Four Timeless Lessons

I don’t remember much of age 22. My first year as a financial rep was one of long hours and nights with little sleep.

However, I do remember with great clarity the night I accepted my Rookie of the Year award.

It was a black-tie affair at a beautiful hotel in downtown Chicago. I gave a 3-4 minute speech in front of the leaders of one of the most prestigious financial organizations in the world.

I told everyone how fortunate I was to have found a career that I knew I would have for the rest of my life.

Unbeknownst to me, the CEO of our company was a guest of honor at that dinner. I was stunned when he stood up afterwards and said that my words had moved him.

It was a high point that fueled my 27+ year future in this industry.

I am often asked how I became successful so early in my career, and sustained it over the years. While there is no single magic bullet, here are four important lessons I learned early on that I believe are applicable whether you are brand new in the business or a 30-year veteran advisor.

#1 A Fair Game - You Get What You Put Into It

Being from a middle-class family and a C student, with no connections, I was looking for a job that would provide opportunity.

I felt an excitement for selling insurance from my very first interview. Here was a job with unlimited income potential, where I would be doing real work and have a life-changing impact on the clients I served.

I learned very quickly that the individuals who made it at the top were those who worked the hardest, driven by passion and purpose. You’re not measured in this business by your seniority or a fancy degree, but by activity, results and a willingness to get comfortable with the uncomfortable.

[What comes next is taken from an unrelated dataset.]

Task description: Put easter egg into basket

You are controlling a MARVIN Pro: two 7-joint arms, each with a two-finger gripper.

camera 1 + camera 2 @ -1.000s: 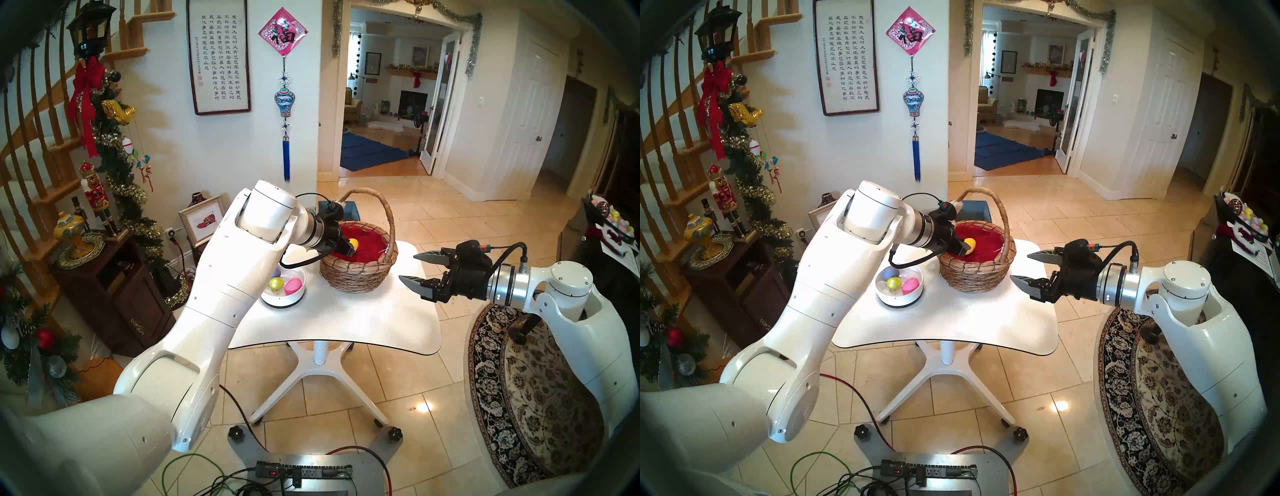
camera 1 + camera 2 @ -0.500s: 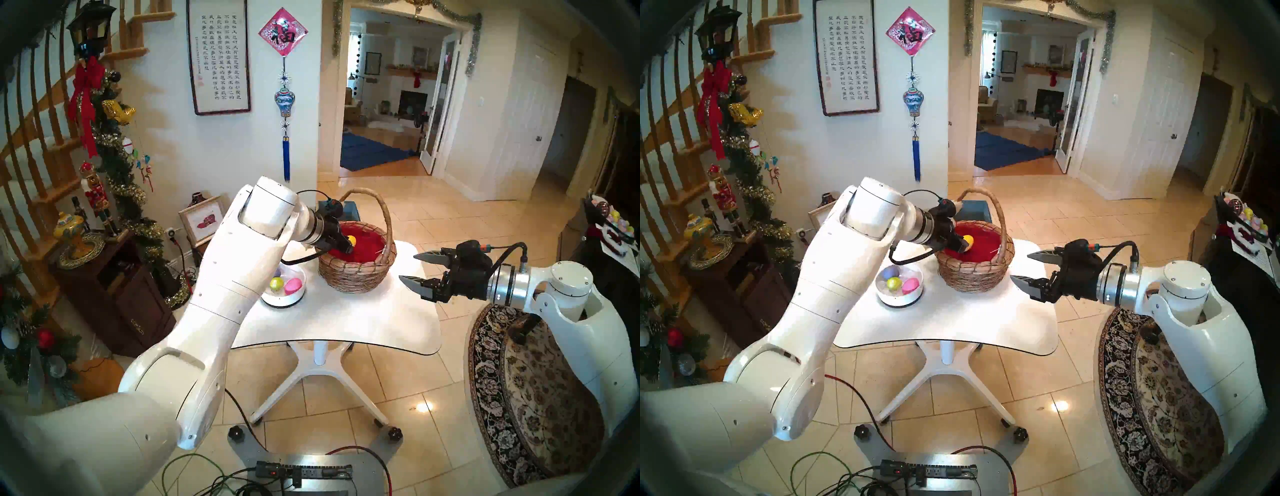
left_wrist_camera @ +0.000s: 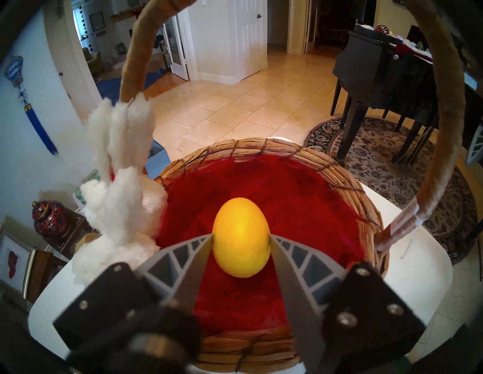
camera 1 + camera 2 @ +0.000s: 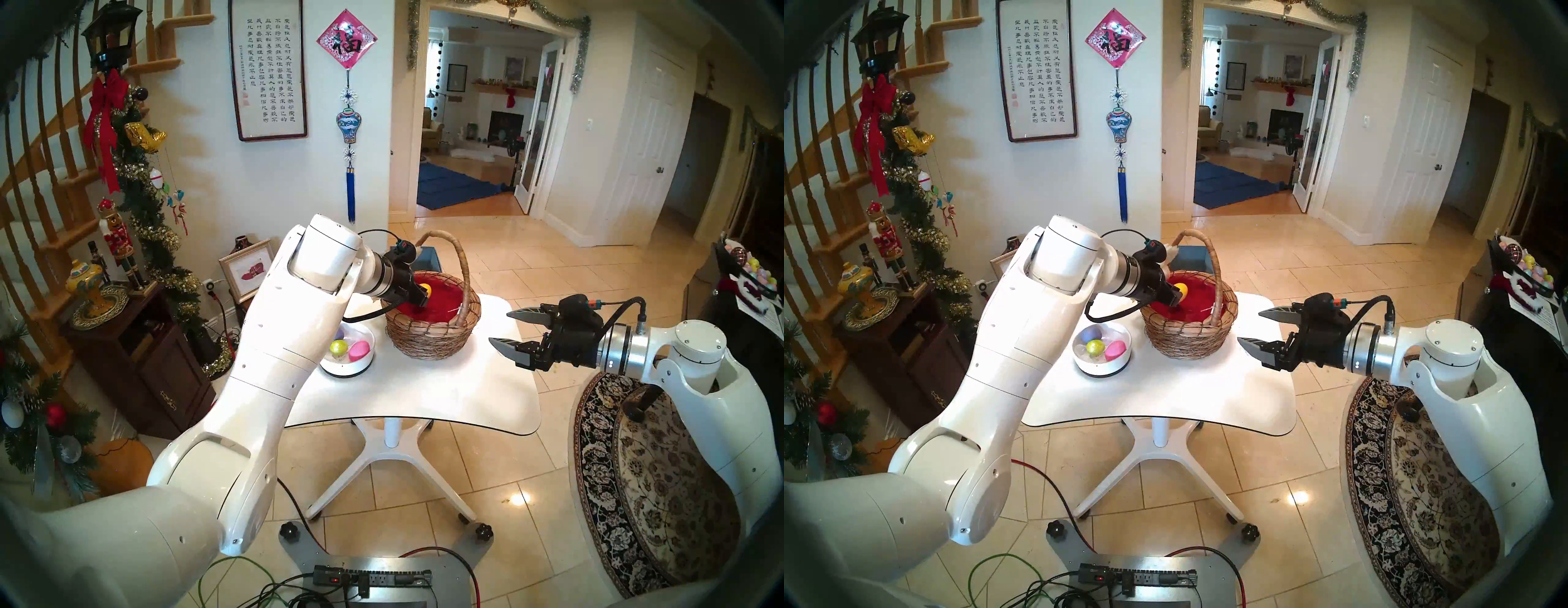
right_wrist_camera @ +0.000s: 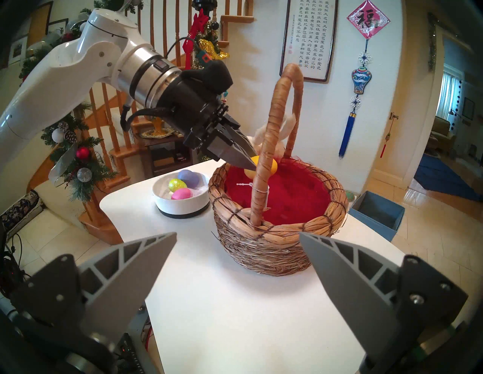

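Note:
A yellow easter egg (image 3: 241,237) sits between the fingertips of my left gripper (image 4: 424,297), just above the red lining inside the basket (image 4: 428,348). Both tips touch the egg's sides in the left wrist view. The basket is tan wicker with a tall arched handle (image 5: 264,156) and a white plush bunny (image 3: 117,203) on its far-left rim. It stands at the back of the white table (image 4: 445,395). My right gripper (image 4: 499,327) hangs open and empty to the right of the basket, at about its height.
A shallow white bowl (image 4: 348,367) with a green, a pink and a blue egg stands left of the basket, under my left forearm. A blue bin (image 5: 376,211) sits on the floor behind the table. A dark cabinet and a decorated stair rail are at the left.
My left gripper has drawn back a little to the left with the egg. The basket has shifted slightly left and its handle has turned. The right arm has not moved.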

On the door of my bedroom, I wrote MDRT and Rookie of the Year to keep me striving towards these goals every day. I achieved both that first year, and qualified for MDRT each year after.

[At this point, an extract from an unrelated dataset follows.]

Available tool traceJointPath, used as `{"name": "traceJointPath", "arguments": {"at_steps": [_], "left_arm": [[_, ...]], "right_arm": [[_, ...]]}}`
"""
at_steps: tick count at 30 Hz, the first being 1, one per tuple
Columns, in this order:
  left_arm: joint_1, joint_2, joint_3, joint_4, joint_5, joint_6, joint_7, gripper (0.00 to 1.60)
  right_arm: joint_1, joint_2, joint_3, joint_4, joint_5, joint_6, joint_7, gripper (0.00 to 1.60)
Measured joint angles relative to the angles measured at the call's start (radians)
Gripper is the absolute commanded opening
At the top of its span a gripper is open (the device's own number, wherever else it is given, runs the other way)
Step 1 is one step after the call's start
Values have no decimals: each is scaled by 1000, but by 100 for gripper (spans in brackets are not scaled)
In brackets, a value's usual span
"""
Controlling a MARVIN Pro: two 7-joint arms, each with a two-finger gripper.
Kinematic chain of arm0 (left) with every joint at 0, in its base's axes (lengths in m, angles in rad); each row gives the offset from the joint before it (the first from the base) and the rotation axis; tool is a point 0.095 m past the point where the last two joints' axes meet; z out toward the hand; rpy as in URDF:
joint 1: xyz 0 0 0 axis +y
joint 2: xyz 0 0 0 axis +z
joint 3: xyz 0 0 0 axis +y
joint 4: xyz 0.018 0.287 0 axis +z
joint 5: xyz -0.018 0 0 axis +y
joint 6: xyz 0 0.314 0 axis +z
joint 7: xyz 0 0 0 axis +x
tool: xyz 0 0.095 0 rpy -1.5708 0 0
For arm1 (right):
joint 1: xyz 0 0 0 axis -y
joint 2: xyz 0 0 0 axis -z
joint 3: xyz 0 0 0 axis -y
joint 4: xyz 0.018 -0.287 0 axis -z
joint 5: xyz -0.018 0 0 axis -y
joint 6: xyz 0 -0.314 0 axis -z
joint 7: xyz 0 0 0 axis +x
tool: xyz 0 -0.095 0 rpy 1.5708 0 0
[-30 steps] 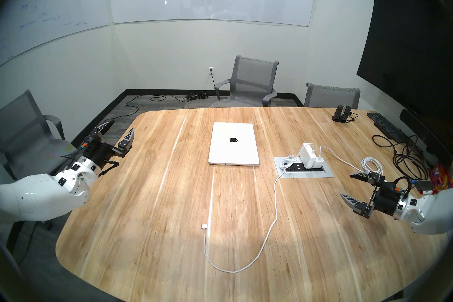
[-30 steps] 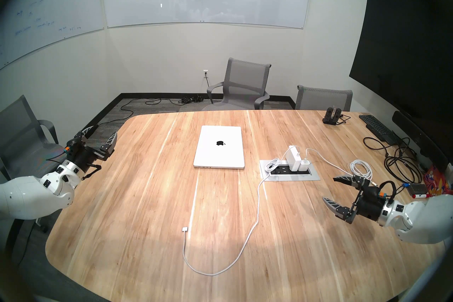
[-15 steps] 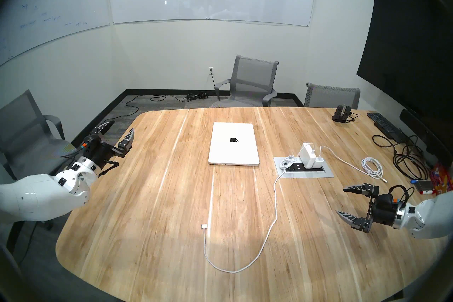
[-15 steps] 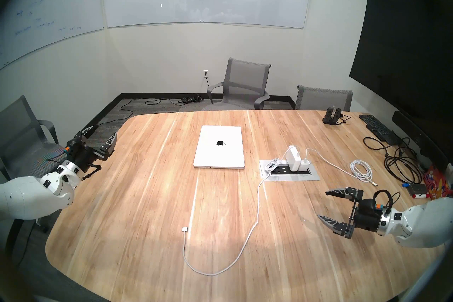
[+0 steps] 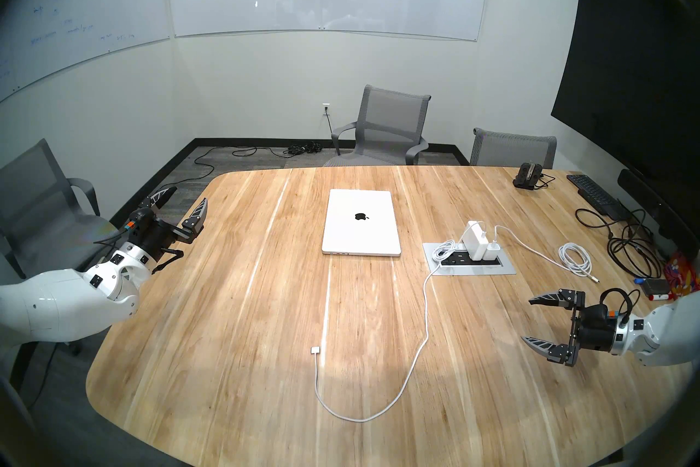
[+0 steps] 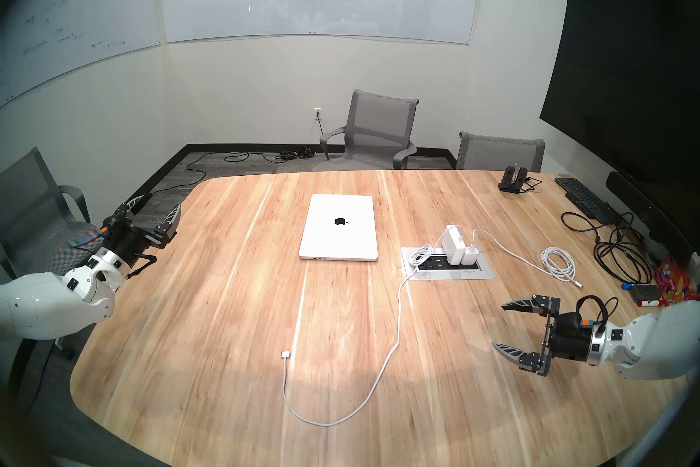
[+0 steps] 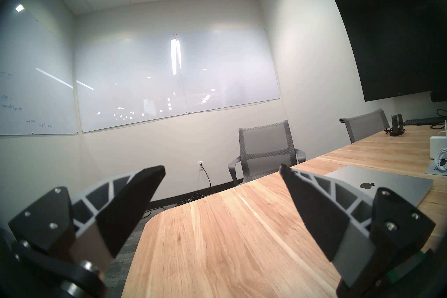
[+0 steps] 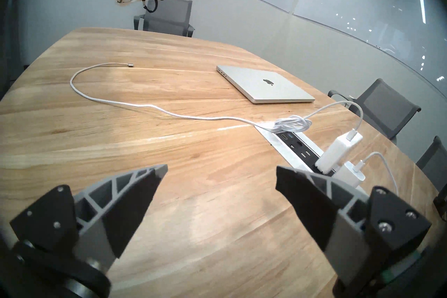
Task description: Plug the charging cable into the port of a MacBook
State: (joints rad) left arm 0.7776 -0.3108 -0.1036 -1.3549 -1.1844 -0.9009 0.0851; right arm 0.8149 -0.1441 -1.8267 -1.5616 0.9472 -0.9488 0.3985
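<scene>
The silver MacBook (image 5: pixel 361 221) lies shut in the middle of the wooden table (image 5: pixel 227 303), apple logo up. Its port (image 5: pixel 331 253) is the leftmost dark slot on the near edge. The white charging cable (image 5: pixel 360 420) loops across the table from the power brick (image 5: pixel 473 240). The cable's connector tip (image 5: pixel 314 350) lies free, well short of the laptop. My left gripper (image 5: pixel 189 194) hovers open at the table's far left edge, empty. Over the table's right side, my right gripper (image 5: pixel 526 319) is open and empty, far from the connector (image 8: pixel 130 65).
A recessed outlet plate (image 5: pixel 507 270) holds the brick and a smaller charger (image 5: pixel 492 251). A bundled white cord (image 5: pixel 575 259), black cables (image 5: pixel 628 250), a black keyboard (image 5: pixel 596 195) and a small dock (image 5: pixel 528 176) crowd the right side. Grey chairs ring the table.
My right gripper has moved toward the table's near edge, uncovering the bundled white cord, and stays open. The left arm, the cable and the laptop have not moved.
</scene>
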Motion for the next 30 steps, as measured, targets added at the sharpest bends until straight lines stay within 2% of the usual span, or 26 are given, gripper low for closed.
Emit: {"name": "traceJointPath", "arguments": {"at_steps": [16,24,30], "left_arm": [[0,0,1,0,0,0,1,160],[0,0,1,0,0,0,2,160],[-1,0,1,0,1,0,2,160]], "right_arm": [[99,-65,-42,-235,-3,0,39,160],[163,-113,-81,-360,-6,0,4,160],[212,-162,-133,-457,-39,0,-49,160]]}}
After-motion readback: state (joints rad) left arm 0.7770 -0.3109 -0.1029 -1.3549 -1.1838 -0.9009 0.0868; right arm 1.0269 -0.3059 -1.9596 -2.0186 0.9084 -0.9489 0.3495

I knew that I might not be the smartest, the best salesman, or the most connected, but there was no way I was going to let anybody outwork me.

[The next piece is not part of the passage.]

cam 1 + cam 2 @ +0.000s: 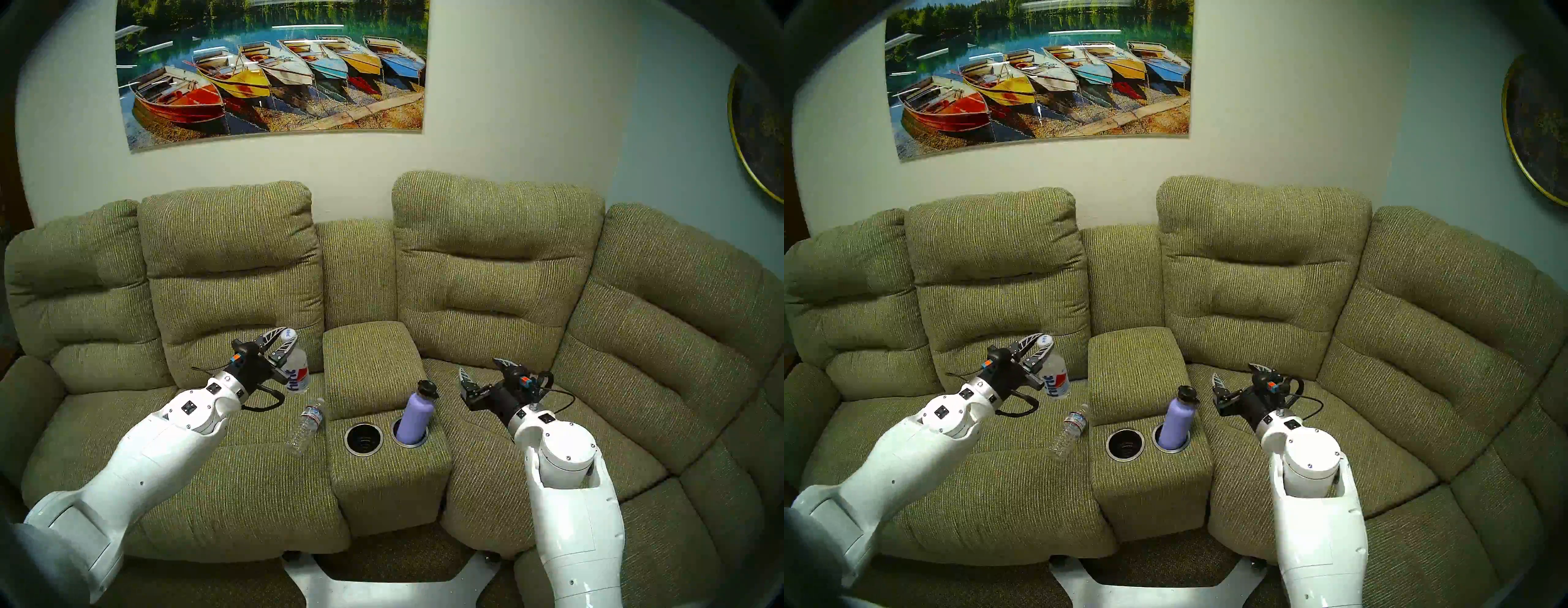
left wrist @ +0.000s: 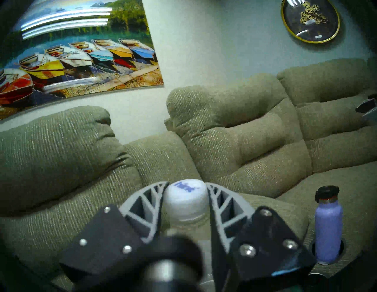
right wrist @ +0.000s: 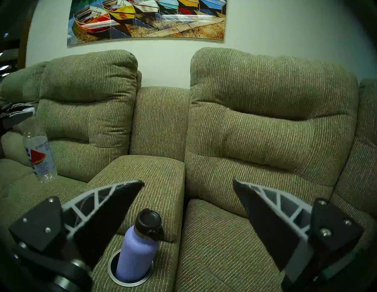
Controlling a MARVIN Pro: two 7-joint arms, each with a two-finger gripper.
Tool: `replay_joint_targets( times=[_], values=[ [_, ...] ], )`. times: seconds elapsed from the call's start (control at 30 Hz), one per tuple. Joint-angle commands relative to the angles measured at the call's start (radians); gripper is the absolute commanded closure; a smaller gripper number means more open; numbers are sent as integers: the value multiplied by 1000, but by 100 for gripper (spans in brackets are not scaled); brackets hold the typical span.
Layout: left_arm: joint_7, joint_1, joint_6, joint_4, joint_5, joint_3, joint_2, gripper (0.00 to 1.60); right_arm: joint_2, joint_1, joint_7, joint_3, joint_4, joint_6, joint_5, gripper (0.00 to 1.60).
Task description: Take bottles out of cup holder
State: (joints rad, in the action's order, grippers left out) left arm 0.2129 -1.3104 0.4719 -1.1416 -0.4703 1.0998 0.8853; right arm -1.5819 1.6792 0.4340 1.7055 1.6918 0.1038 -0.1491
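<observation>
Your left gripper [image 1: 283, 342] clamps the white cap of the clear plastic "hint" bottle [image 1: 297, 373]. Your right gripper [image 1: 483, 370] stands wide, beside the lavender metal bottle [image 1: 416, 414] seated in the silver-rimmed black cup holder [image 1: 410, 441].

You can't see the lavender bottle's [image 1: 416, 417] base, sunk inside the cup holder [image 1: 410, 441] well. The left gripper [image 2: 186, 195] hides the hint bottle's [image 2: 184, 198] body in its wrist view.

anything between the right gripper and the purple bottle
Nothing. In the right wrist view, only bare green couch fabric lies between the open right gripper and the lavender bottle, which stands in the cup holder.
</observation>
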Motion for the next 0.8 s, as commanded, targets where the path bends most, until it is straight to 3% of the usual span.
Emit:
replay_joint_targets(
  times=[0.0, 0.17, 0.27, 0.4, 0.57, 0.67, 0.77],
  values=[
    [-122, -82, -78, -86, 99, 61, -3, 160, 1, -7, 0, 0, 26, -3, 1, 0],
    [-210, -84, -90, -37, 239, 81, 61, 160, 1, -7, 0, 0, 27, -3, 1, 0],
    [-234, -77, -101, -3, 240, 86, 94, 160, 1, -6, 0, 0, 27, -2, 0, 0],
    [-330, -46, -61, 73, 279, 56, 140, 160, 1, -6, 0, 0, 28, -2, 0, 0],
    [-349, -8, -38, 157, 298, 40, 183, 160, 1, -7, 0, 0, 27, -3, 0, 0],
    [-367, 43, -29, 255, 324, 22, 228, 160, 1, -7, 0, 0, 26, -3, 0, 0],
    [-368, 55, -36, 282, 334, 24, 247, 160, 1, -7, 0, 0, 26, -3, 1, 0]
  ],
)
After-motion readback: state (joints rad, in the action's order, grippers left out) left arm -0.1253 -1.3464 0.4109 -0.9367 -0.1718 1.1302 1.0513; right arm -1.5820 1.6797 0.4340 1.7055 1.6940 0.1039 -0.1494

#2 You Become the Company You Keep

You need good mentors that you can learn from in your career. I was fortunate to be surrounded by people who were not only MDRT members, but were also Court of the Table and Top of the Table.

Having these role models was significant. They set the bar high and led by example. Seeing people 20 or 30 years my senior achieving the success I dreamed of, in the very hallways I walked each day, was extremely powerful. I wanted so badly to become like them.

Every day, they would tell me about the importance of life insurance, disability insurance and saving money. They would share stories of what they had done for their clients. It didn’t take long to embrace the mission: helping others achieve financial security.

I did a lot of joint appointments that first year and I was always able to pull one or two nuggets of wisdom out of each. I was like a sponge. You’ll often hear me say that everything I know now, I learned from others.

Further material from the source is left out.